Deuxièmement, sur le plan culturel, la maîtrise des données doit devenir une priorité à l’échelle de l’entreprise, et non seulement une préoccupation informatique. Les 80 % de CDO qui affirment que la démocratisation des données aide leur organisation à progresser plus rapidement ont raison. Cela signifie favoriser une culture axée sur les données et investir dans des outils intuitifs qui permettent aux employés non techniques d’interagir plus facilement avec les données.
L’objectif est d’amener l’organisation à passer du stade de l’exécution d’expériences d’IA isolées à la mise à l’échelle de l’automatisation intelligente des principaux processus métier.
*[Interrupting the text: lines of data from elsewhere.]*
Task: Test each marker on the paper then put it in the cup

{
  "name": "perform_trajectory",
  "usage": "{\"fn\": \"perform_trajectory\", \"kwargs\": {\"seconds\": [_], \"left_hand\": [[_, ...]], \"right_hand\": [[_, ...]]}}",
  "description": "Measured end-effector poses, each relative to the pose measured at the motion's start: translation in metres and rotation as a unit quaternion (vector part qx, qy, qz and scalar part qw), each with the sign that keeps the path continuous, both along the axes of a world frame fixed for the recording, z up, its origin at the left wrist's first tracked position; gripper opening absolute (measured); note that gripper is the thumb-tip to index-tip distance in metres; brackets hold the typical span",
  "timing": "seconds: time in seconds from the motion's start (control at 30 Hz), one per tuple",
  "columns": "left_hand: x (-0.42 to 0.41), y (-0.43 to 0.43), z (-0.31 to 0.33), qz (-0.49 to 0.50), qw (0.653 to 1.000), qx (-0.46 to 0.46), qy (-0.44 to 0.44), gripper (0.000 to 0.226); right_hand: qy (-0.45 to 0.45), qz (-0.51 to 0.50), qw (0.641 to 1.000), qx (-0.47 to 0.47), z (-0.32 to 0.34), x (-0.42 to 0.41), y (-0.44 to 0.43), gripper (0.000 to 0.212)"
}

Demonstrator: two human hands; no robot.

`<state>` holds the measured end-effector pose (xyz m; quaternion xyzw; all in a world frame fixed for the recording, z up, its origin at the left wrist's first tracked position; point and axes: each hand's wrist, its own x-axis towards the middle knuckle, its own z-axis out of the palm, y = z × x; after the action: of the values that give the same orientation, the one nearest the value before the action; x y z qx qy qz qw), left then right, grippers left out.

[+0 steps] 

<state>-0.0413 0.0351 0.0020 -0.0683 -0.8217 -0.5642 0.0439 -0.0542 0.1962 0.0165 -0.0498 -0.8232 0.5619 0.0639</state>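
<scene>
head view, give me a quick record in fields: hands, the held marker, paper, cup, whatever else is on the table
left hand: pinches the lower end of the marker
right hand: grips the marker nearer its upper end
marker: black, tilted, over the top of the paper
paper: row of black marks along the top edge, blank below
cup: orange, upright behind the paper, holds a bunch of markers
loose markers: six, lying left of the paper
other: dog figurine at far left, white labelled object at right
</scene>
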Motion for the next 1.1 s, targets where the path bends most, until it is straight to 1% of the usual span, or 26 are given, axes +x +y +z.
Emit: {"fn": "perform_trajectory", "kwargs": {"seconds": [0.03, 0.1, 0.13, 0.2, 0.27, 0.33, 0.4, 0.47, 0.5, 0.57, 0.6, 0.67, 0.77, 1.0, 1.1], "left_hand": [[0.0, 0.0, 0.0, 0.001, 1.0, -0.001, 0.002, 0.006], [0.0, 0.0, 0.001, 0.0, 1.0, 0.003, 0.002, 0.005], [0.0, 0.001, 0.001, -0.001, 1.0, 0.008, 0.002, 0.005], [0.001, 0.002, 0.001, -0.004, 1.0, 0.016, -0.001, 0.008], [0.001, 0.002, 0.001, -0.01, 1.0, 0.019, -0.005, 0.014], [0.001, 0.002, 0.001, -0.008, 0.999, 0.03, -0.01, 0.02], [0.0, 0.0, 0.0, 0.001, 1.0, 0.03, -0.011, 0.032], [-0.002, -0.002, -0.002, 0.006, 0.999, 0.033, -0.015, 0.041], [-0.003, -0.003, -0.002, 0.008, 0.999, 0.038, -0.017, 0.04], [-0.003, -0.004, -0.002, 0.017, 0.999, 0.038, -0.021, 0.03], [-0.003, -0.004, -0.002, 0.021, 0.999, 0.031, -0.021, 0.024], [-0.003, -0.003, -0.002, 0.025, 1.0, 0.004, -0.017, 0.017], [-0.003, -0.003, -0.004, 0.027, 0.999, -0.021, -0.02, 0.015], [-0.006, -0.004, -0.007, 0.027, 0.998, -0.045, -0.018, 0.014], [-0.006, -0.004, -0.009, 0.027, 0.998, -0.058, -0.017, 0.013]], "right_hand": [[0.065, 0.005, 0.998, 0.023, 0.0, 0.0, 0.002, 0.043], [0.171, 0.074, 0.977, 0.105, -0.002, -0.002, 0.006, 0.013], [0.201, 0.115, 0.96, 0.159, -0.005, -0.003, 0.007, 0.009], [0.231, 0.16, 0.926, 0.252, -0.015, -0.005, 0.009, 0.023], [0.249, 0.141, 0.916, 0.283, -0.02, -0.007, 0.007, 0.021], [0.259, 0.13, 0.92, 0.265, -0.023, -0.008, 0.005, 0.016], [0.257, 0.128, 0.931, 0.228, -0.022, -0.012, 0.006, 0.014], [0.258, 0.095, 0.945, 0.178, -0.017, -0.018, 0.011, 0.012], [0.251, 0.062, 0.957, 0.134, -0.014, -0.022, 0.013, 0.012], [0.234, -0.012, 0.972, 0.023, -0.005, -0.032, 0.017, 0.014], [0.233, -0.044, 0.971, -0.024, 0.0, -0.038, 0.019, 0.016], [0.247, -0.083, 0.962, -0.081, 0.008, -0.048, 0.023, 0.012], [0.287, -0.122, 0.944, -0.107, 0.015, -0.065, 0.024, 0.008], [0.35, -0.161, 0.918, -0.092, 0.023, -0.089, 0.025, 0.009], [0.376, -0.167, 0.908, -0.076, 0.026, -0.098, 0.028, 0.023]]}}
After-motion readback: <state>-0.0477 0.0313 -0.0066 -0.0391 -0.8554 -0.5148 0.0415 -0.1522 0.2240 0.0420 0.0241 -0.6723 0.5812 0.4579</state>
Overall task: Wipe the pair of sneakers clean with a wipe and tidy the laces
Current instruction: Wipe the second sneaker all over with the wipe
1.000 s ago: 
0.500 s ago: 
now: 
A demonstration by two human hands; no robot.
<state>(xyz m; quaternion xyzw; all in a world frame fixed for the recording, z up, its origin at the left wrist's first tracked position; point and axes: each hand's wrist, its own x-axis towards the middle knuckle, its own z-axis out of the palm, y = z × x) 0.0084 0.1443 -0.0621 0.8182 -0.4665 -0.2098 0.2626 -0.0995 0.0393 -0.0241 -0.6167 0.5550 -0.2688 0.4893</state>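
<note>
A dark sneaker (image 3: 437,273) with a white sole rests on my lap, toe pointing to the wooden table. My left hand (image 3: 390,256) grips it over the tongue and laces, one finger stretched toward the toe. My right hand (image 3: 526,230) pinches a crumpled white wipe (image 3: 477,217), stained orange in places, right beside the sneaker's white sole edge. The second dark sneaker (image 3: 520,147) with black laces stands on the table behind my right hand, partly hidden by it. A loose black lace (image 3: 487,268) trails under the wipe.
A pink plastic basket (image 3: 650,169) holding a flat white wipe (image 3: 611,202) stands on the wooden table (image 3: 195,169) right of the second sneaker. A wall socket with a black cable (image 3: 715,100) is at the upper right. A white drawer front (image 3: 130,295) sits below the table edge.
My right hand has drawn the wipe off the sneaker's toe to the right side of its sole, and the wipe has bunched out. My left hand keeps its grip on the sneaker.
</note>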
Les entreprises qui réussiront seront celles qui traiteront leurs données non pas comme un sous-produit d’une application, mais comme leur atout le plus précieux.
Ed Lovely, vice-président et directeur des données chez IBM, a déclaré : » L’IA d’entreprise à grande échelle est à portée de main, mais le succès dépend des organisations qui l’alimentent avec les bonnes données. Pour les CDO, cela signifie établir une architecture de données d’entreprise parfaitement intégrée qui alimente l’innovation et libère de la valeur commerciale. «
« Les organisations qui y parviennent ne se contenteront pas d’améliorer leur IA, elles transformeront leur façon de fonctionner, prendront des décisions plus rapidement, s’adapteront plus rapidement au changement et gagneront un avantage concurrentiel.